:: WHAT IS NEEDED ::
Each line from the opening of the listing below through the line that contains "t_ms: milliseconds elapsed" is to be output exactly as written.

:: RECORDED DATA ::
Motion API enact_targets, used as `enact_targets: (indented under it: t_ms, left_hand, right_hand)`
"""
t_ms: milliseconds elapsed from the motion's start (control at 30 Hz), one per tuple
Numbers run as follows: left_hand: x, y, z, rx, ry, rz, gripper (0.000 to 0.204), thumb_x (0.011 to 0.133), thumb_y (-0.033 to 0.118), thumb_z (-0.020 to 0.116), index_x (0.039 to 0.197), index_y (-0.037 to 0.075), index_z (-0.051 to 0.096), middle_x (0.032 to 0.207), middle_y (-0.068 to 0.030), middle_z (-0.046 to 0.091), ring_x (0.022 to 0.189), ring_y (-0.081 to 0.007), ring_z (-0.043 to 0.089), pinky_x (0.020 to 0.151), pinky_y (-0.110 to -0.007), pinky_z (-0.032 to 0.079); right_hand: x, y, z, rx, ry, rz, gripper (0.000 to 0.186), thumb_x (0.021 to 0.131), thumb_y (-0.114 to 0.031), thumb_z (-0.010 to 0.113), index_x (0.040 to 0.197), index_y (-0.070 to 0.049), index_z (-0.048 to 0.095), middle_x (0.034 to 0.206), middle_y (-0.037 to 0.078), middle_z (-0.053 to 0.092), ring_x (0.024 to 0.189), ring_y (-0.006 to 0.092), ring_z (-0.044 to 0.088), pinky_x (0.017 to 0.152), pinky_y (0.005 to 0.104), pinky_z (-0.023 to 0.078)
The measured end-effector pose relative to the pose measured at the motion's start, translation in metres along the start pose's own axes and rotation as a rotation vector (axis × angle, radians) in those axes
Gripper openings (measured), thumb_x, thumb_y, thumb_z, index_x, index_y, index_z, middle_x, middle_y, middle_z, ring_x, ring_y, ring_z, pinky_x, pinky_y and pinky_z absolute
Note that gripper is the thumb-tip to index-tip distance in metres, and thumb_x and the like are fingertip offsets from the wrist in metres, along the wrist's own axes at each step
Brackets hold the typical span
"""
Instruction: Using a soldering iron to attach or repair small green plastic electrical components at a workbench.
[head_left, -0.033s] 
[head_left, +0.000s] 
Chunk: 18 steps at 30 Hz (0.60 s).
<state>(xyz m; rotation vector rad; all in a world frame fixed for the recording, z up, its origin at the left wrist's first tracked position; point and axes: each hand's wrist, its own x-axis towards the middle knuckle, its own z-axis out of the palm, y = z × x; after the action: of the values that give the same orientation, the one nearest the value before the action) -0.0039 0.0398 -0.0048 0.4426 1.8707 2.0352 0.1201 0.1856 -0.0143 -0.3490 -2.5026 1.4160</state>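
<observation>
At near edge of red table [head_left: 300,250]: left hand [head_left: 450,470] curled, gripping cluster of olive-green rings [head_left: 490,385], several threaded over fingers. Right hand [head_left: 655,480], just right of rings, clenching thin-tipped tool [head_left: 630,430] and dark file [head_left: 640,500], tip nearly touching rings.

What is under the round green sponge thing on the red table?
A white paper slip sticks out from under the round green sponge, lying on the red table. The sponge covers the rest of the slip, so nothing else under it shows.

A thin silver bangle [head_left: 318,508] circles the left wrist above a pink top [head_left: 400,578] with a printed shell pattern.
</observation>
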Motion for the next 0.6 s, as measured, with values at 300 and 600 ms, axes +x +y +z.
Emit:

:: TASK OUTPUT ::
Motion API enact_targets, used as `enact_targets: (indented under it: t_ms, left_hand, right_hand)`
"""
t_ms: milliseconds elapsed from the motion's start (control at 30 Hz), one per tuple

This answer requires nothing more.